Amtswechsel und Säbelrasseln

"Bruderstreit" Venezuela und Kolumbien

In Kolumbien findet am Samstag ein Machtwechsel statt. Alvaro Uribe, der acht Jahre lang das Land regierte, übergibt die Amtsgeschäfte an seinen Nachfolger Juan Manuel Santos. Überschattet wird der Regierungswechsel von einem erneuten Säbelrasseln zwischen Venezuela und Kolumbien.

Mittagsjournal, 07.08.2010

Vorwürfe zum Abgang

Der abtretende Präsident Alvaro Uribe warf dem venezolanischen Präsidenten vor, den FARC-Kämpfern auf venezolanischen Boden freies Gewähren zu erlauben. Ein Vorwurf, den Hugo Chavez vehement von sich weist.

"Einstiger Bruder ein Verräter"

Einst kämpften Venezuela und Kolumbien erfolgreich Schulter an Schulter gegen die spanischen Kolonialherren. Sie bildeten unter dem Namen Großkolumbien eine Nation, welche der venezolanische Befreiungskämpfer Simon Bolivar als Staatsoberhaupt anführte. Von dieser Einigkeit ist knapp 200 Jahre später nicht viel geblieben. Für Venezuelas Präsident Hugo Chavez ist der einstige Bruder Kolumbien ein Verräter, da er sich mit den USA und nicht mit Venezuela verbündet hat: "Wenn Kolumbien einen militärischen Angriff gegen Venezuela starten sollte, der vom amerikanischen Imperium aus unterstützt wird, werden wir den USA die Erdöllieferungen streichen, und wenn wir hier dann Steine essen müssen."

Vorwurf als Konter

Kolumbien hingegen sieht keinen Grund für jene Form der Dramatik und zeigt keinerlei Interesse daran, Venezuela militärisch anzugreifen. Im Gegenteil, es würde sich eher eine engere Kooperation wünschen, bei der Bekämpfung der revolutionären Streitkräfte FARC, die sich über ihren Drogenhandel mittlerweile weltweit finanzieren können. Sie sind der eigentliche Kern des Konfliktes. Kolumbiens Regierungssprecher betonte: "Kolumbien hat nie daran gedacht unseren Bruderstaat Venezuela anzugreifen, wie es der Präsident dieses Landes seinem Volk versucht zu vermitteln.
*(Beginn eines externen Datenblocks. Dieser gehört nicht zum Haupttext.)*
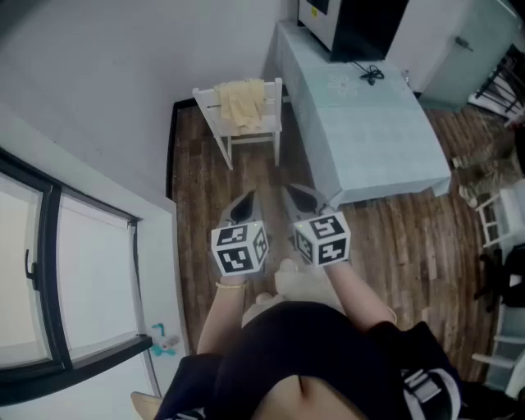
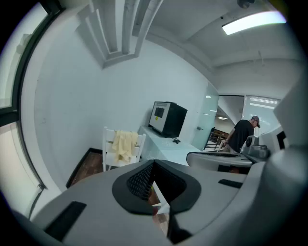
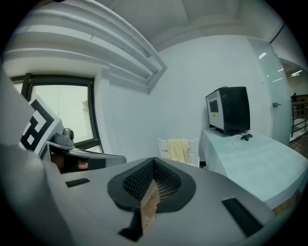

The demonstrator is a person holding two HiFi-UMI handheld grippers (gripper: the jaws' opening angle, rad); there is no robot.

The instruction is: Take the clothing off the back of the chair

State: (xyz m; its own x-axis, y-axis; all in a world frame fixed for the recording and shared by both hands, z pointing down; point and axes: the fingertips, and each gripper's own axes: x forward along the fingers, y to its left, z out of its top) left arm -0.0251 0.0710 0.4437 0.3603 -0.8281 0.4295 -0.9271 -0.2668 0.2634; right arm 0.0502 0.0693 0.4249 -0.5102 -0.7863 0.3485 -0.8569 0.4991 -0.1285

Damit will er davon ablenken, dass sein Land nicht den Pflichten nachkommt, kolumbianische Terroristen an uns auszuliefern."

Vermittlungsversuche

Brasiliens Präsident Lula da Silva und der Vorsitzende der Südamerikanischen Vereinigung UNASUR Nestor Kirchner sind nach Caracas gereist, um in dem Konflikt zu vermitteln. Ein Konflikt, der womöglich auch nach dem Rücktritt von Alvaro Uribe weiter lodern wird, denn Chavez Sympathien für den neuen Staatschef von Kolumbien, Juan Manuel Santos, sind eher gering, so der Experte Moises Naim: "Man darf nicht vergessen, dass noch vor wenigen Wochen Chavez über Santos ähnlich ungeheure Dinge gesagt hat, wie über den Präsidenten Uribe, den er immer wieder aufs Neue beleidigte. Gleiches macht er mit Santos, und diese Beleidigungen werden weitergehen. Denn Chavez braucht aus innnpolitischen taktischen Gründen ein konfliktgeladenes Verhältnis mit Kolumbien und den USA."

Ansehen gefährdet

Hugo Chavez fällt es immer schwerer, seinem Volk die höchste Inflationsrate in der Region, die stagnierende Wirtschaft und die grassierende Korruption in der öffentlichen Verwaltung zu erklären. Sollte die Anwesenheit der FARC-Rebellen auf venezolanischem Boden offiziell bestätigt werden, würde Hugo Chavez Ansehen in Venezuela weiterhin sinken.